■ Problem: Count, please, the lines in the listing below that contain "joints", and reply with the count only.
(Data supplied)
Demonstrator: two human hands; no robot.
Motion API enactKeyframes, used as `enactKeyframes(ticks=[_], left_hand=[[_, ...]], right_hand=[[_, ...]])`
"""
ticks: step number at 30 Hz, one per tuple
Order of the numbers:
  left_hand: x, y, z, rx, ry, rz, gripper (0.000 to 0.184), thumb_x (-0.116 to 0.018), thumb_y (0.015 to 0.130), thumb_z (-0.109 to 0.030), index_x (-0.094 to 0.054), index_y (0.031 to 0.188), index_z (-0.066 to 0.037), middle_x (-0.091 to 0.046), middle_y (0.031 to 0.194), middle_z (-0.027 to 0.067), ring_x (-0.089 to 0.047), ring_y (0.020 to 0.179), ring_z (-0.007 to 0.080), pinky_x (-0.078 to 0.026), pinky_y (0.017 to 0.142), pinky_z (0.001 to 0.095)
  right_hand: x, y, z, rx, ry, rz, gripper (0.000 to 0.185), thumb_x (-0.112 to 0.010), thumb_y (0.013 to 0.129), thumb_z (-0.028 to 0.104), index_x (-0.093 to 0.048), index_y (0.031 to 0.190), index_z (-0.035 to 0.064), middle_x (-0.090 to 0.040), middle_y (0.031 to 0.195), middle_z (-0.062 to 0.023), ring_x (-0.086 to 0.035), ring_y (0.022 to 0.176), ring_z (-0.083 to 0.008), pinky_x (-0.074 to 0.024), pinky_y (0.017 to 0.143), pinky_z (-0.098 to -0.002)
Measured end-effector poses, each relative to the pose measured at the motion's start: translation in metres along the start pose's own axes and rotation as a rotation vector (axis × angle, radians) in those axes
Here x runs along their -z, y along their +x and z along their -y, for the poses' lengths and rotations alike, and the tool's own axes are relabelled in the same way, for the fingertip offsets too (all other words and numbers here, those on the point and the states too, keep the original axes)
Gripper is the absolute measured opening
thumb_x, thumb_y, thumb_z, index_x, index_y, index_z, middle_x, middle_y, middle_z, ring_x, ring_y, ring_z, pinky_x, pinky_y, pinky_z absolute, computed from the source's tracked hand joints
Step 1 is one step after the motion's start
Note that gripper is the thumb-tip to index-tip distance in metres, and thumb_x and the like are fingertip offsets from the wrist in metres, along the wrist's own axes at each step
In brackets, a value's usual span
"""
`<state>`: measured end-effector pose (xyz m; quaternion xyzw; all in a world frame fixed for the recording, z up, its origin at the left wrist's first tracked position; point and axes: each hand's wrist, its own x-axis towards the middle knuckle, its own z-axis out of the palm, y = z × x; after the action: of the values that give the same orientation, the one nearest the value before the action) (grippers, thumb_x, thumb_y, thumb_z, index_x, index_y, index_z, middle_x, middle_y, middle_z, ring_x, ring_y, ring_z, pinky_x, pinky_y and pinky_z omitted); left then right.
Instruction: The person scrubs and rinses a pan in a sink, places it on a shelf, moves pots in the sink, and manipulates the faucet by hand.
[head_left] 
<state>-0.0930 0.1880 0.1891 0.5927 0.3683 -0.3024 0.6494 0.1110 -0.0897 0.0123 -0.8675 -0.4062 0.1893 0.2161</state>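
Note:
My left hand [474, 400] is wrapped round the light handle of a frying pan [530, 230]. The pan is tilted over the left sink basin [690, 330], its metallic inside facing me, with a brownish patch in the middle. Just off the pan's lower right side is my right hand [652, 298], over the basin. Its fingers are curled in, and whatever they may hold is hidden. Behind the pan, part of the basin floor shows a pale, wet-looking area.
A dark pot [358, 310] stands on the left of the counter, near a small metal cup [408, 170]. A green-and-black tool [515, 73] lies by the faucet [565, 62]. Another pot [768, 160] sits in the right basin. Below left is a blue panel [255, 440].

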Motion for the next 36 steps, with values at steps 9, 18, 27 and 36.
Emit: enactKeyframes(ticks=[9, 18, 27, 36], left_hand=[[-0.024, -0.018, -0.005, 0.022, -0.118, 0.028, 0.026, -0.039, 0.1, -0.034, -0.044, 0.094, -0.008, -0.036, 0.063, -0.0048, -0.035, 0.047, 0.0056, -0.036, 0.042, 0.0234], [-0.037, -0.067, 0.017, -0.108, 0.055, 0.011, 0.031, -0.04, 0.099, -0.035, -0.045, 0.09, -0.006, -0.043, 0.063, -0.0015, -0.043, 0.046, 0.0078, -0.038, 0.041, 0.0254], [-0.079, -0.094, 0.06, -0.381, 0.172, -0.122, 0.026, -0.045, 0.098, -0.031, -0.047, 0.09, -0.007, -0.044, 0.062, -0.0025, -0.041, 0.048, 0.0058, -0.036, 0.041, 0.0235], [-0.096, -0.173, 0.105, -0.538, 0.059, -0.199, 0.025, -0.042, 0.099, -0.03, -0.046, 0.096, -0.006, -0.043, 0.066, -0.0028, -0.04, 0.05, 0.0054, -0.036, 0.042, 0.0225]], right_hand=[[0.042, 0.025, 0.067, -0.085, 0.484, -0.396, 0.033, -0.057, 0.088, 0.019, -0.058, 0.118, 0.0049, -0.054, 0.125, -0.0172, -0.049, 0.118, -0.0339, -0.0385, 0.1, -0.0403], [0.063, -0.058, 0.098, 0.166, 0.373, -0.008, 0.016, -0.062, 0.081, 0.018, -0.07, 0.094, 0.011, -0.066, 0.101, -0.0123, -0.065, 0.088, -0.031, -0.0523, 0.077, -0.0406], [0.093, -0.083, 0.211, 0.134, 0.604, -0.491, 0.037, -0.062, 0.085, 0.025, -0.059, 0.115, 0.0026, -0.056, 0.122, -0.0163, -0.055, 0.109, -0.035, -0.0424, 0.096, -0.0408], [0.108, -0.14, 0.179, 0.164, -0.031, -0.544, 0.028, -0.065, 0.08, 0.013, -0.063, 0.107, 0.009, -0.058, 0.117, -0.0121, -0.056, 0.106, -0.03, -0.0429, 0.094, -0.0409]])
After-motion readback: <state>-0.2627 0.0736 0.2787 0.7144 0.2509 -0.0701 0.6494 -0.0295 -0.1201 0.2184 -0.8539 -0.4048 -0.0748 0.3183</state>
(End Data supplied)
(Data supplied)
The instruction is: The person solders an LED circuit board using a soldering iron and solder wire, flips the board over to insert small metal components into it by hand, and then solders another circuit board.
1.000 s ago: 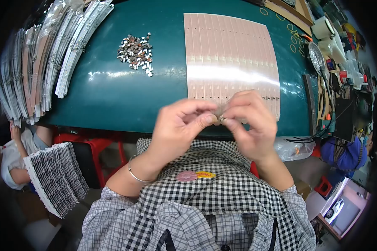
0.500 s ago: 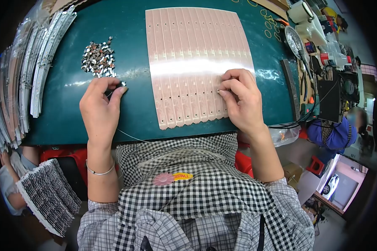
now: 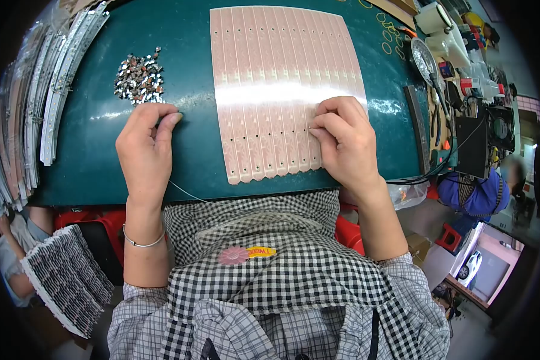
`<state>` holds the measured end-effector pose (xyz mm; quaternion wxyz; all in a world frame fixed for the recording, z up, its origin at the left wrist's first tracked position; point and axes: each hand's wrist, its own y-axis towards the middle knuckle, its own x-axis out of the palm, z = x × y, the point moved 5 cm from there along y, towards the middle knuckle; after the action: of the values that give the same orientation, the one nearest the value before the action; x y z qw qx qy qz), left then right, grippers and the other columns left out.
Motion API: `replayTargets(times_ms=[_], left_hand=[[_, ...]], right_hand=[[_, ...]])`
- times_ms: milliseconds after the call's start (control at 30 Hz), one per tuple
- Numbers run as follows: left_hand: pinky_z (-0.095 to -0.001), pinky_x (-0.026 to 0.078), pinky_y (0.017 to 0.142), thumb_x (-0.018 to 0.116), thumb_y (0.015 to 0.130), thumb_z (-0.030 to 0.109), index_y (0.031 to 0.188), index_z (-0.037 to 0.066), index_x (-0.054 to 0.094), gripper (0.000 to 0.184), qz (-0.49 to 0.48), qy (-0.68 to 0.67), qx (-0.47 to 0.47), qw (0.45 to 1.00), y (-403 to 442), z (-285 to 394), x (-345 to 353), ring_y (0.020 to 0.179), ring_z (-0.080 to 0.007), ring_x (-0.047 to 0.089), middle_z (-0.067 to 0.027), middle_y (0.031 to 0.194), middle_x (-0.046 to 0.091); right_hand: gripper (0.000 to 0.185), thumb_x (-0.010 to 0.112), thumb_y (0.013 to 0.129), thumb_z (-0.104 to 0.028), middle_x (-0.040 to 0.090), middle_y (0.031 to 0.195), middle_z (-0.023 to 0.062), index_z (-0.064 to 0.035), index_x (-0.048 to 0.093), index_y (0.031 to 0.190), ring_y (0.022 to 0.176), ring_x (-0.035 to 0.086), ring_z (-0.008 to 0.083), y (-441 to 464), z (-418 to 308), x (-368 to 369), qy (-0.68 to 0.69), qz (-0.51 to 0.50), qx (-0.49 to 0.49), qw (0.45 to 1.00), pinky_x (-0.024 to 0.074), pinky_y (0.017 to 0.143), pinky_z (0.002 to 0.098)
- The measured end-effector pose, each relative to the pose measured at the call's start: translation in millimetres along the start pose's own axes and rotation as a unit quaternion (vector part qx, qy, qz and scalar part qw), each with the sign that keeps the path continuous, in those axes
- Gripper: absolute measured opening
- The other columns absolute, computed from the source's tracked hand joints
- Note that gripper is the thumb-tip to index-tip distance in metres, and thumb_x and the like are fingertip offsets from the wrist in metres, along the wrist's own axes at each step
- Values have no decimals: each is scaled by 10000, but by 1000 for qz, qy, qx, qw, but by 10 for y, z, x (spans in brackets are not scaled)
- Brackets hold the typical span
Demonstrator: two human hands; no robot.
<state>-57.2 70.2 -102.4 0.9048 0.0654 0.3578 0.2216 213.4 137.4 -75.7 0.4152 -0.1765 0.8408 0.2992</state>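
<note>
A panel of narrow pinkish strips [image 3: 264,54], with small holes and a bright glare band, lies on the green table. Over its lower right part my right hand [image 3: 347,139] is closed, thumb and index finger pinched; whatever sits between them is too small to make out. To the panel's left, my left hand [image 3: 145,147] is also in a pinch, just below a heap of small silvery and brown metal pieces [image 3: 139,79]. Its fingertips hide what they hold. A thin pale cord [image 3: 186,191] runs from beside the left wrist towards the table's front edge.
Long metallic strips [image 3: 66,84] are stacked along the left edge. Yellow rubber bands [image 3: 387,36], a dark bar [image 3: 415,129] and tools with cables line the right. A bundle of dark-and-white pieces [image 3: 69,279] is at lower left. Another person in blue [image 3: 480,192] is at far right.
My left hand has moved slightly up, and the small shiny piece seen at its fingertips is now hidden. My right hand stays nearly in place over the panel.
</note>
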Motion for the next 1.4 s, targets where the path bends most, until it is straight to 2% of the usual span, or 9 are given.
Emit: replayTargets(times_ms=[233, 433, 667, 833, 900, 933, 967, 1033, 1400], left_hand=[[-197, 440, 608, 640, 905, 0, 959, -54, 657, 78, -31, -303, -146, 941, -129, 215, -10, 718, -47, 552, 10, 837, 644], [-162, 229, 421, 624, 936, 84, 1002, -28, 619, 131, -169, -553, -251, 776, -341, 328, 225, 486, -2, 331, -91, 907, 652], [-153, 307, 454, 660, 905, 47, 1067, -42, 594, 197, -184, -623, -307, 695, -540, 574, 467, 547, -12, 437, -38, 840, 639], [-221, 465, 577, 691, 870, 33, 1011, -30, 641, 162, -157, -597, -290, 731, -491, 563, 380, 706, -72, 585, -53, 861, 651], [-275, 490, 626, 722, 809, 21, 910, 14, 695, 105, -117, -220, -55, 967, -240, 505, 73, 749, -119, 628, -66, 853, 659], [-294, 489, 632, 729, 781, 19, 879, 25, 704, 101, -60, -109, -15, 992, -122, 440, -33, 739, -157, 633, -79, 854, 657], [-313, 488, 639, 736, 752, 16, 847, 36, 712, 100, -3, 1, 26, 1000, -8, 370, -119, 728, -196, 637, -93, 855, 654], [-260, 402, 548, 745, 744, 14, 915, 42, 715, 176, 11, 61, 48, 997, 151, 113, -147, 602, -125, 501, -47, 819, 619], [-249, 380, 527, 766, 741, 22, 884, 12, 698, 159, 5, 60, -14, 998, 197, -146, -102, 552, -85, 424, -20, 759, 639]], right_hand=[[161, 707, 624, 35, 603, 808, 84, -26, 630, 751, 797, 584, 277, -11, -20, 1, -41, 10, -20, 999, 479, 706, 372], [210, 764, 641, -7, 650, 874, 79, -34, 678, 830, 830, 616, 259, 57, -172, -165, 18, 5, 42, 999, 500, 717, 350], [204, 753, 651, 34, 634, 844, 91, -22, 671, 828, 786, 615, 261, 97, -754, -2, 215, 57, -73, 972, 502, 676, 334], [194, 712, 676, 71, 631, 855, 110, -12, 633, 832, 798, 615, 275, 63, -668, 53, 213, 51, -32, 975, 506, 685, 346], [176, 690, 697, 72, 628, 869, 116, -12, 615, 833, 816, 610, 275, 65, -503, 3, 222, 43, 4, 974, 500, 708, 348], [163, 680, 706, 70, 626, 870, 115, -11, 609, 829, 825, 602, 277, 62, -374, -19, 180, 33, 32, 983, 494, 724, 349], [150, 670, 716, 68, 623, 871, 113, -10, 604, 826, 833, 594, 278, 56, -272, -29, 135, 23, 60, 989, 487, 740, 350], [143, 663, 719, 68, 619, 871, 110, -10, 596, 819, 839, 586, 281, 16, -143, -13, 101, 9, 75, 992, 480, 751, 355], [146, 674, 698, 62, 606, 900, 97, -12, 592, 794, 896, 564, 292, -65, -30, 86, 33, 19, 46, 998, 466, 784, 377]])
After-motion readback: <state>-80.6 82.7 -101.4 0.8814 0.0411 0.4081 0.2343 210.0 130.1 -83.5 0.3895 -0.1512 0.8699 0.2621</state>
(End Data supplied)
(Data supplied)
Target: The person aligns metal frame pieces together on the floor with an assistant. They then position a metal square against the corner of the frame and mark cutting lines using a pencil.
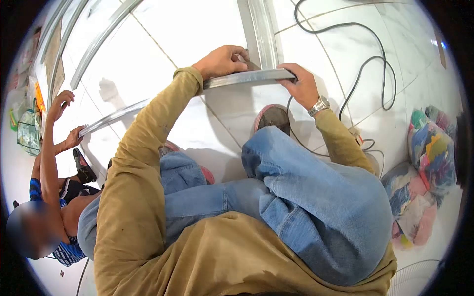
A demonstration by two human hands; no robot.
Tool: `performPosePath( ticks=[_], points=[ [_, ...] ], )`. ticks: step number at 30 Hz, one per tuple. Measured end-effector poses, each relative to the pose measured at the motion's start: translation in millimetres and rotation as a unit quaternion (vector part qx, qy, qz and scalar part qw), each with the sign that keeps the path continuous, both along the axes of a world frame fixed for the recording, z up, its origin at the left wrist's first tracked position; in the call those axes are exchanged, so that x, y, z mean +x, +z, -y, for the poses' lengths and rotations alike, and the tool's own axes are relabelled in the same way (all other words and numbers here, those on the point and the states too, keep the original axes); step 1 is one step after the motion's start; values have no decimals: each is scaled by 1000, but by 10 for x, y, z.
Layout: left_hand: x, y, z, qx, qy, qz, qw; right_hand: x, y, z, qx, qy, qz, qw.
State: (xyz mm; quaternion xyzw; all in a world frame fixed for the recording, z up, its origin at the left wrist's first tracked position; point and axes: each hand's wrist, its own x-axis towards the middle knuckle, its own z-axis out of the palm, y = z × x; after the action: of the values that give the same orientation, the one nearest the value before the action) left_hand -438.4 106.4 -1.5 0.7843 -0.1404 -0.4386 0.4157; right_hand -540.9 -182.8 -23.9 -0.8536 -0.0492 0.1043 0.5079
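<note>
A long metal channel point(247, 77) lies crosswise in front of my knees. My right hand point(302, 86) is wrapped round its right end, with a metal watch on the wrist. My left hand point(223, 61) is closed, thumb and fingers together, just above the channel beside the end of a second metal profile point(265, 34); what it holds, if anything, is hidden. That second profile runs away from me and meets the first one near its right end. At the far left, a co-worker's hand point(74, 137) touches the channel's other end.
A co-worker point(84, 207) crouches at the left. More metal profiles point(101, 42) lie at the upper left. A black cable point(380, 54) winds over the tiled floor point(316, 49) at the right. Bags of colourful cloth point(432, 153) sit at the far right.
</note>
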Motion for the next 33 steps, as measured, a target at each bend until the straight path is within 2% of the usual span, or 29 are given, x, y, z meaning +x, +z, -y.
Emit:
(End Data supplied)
■ Exercise answer: 2